When It Falls Apart (The D'Angelos, #1)(19)
It was nice to smile. “I’d like that.”
The plate was empty, nearly licked clean, and Mari sat beside Brooke in the booth as if they were old friends.
“Let me see where you think you want to live,” Mari said, pointing at the magazines Brooke had set aside.
“What I want and what I can afford are competing. But maybe you can tell me about neighborhoods, so I don’t get stuck in an unsafe area.”
“I’m biased to Little Italy. This restaurant belonged to my father before me and my late husband.”
“I’m sorry. Your late husband, I mean,” Brooke explained.
“It’s been many years. My father went back to Italy to care for his parents when they were old and stayed. He has visited a few times since but is getting too old for the trip.”
“He’s still alive?”
“Eighty-one.”
“That’s lovely.”
Mari smiled, looked back at the magazine. She picked up a pen and started crossing off some of Brooke’s picks.
“No. No. Absolutely not.”
Brooke looked over at what apartments she was crossing off the list. The cheaper ones outside of Little Italy were dropping like flies.
“No. Even Chloe would agree this neighborhood is a bit overrun these days.”
Mari tapped her pen next to the picks just up the street.
The high-rise condo type locations in Little Italy with all the amenities and the price tag to go with it.
“You have question marks next to these. Why?” she asked.
“Budget,” Brooke answered. “I have some unexpected and unknown financial . . . issues . . .” She didn’t feel comfortable talking about her father’s situation. It opened up too many questions that she truly didn’t want to get into with a near stranger. Her hope of living close to the water was quickly becoming a passing dream. At least for a while. “Maybe there’s a neighborhood a little farther inland you can suggest?”
Mari narrowed her eyes in thought, thumbed through the magazine. “Hmmm. You know. I may have a solution for you.”
“I’m open to ideas.”
She nodded her head. “Grab your purse. Come with me.”
Brooke looked at her watch as she did, realized she was going to hit a ton of traffic on her way back to Upland, but pushed the thought aside. Narrowing her search with someone who knew the town was more important than a few lost hours sitting on California freeways.
Brooke trailed behind Mari as they wove their way through the back of the restaurant.
They moved through the employee-only sections where the muted colors of the establishment turned to bright white and clean surfaces easier to scrub. Mari said things in Italian to those who spoke to her en route to wherever she was leading Brooke.
Through a door, they were in a hallway leading to a stairway that looked less like a restaurant and more like a home.
“One of the things that my beloved parents enjoyed most about this property is the residence above. The first floor is the restaurant. The second floor is where I live with my children. Where I lived with my parents when I grew up and eventually with my husband.” They walked by a door in the stairwell that Mari pointed to and kept climbing. “My Luca and Francesca live on the third floor.” She pointed to another door.
Brooke began to see where this field trip was headed and started to get her hopes up.
On the fourth floor, Mari stopped. “This floor is a smaller apartment we’ve used for guests. Family when they visit, or my children when the elders come and can’t climb as far up. I’ve considered renting it for a year now. People simply don’t visit the way they once did.”
Mari opened the unlocked door and walked in.
The large open room had a half-vaulted ceiling since it was on the top floor. The open beams were right out of the pages of an Italian travel guide and matched the decor in the restaurant below. The kitchen, off the living and compact dining area, was small but had a stovetop, an oven, and a refrigerator that would hold enough food for one person. Especially if you were a guest of the family who owned the restaurant downstairs. It made sense.

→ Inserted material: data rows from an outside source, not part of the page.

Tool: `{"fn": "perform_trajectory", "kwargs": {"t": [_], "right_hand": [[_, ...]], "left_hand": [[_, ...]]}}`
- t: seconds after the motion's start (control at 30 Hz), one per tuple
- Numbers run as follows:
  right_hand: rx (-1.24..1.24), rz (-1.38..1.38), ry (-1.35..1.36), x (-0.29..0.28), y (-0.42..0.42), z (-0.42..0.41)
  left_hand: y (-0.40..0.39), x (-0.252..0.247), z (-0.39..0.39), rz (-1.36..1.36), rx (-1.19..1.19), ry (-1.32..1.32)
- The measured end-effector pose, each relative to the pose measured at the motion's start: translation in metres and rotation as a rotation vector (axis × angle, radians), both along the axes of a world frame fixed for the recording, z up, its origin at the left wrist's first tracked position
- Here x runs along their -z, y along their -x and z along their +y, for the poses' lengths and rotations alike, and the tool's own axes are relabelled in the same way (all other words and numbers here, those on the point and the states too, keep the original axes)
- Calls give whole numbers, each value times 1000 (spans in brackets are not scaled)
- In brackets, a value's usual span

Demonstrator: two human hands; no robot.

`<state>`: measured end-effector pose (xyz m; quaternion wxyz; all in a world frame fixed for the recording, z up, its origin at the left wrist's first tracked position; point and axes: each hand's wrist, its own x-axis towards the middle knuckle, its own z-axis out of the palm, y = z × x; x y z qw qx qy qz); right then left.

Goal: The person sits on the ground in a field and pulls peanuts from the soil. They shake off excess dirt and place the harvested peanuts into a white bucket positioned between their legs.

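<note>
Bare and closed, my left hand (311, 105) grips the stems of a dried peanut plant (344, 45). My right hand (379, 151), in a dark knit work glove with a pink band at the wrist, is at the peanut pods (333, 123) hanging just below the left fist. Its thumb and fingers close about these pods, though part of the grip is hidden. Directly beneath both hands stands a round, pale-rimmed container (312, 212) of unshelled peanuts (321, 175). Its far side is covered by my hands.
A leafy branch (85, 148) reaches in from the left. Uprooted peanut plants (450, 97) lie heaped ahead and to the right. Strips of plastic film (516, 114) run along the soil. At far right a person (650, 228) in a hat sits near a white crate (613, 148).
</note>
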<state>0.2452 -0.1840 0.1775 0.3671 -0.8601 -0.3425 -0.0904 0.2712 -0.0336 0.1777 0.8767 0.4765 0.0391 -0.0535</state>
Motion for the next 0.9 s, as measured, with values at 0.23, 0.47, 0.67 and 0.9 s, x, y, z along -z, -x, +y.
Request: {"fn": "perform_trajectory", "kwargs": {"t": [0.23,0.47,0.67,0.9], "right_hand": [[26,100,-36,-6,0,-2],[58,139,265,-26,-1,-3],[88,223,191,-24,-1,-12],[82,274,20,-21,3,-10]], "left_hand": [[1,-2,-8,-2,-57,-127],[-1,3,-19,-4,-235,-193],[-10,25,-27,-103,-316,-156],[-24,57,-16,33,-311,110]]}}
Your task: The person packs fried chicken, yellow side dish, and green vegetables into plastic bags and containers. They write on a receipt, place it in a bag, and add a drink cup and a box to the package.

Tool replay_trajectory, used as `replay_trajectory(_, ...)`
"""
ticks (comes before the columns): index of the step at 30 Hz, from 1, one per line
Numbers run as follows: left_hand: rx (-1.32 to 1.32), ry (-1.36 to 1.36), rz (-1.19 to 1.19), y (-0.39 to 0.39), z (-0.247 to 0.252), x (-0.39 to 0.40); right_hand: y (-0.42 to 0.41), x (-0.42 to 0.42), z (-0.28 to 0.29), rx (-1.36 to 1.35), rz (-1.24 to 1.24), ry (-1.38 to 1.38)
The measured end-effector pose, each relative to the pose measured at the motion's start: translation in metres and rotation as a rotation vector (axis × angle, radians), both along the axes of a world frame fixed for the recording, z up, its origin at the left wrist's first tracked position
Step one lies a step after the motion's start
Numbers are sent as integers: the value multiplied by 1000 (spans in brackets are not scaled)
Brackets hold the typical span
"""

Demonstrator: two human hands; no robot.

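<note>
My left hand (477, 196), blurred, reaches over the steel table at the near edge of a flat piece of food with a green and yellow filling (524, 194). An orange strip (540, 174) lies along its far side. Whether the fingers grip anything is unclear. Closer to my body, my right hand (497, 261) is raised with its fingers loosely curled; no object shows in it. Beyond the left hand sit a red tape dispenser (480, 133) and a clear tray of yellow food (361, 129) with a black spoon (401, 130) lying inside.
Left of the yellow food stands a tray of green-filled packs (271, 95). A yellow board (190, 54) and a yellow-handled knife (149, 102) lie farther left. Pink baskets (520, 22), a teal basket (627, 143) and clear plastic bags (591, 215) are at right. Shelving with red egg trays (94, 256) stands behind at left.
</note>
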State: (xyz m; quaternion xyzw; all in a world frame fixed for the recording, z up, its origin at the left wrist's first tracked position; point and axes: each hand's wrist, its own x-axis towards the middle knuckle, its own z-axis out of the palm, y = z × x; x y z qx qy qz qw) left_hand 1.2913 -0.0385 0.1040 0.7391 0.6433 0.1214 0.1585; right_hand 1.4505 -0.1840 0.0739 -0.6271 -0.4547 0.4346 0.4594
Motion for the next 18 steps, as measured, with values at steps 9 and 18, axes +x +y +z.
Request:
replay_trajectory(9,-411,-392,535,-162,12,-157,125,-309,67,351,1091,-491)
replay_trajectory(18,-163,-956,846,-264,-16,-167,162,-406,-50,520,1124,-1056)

It was furnished in whites and off whites with splashes of yellow and olive greens.
It was beautiful.
Brooke walked in silence, poked her head into the cozy bedroom and the well-equipped bathroom, which had an old clawfoot tub with a shower and a long curtain.
There was a ton of natural light from the windows facing the street and airflow to the back as well.
“There is a terrace that you’d have direct access to but would be sharing with my family. A second door from the stairwell is how we get to the space. We have Sunday dinners there when the weather allows.” Mari indicated a door on the far end of the kitchen. They walked through and out onto what wasn’t a terrace so much as a rooftop patio. The view was spectacular. She could see the bay, the ships . . . feel the breeze on her skin.
There were lights strung up from one side to the other. A long family table took up a fair amount of room, and a seating area around a gas firepit completed the space.
Brooke closed her eyes and pulled in a breath. “I’m afraid to ask what this will cost.”
Mari chuckled. “I wouldn’t have brought you up here to disappoint you, m’dear. It is doing no one any good empty. It does not have an air conditioner. You should know that. That kitchen is pathetic, as you can see.”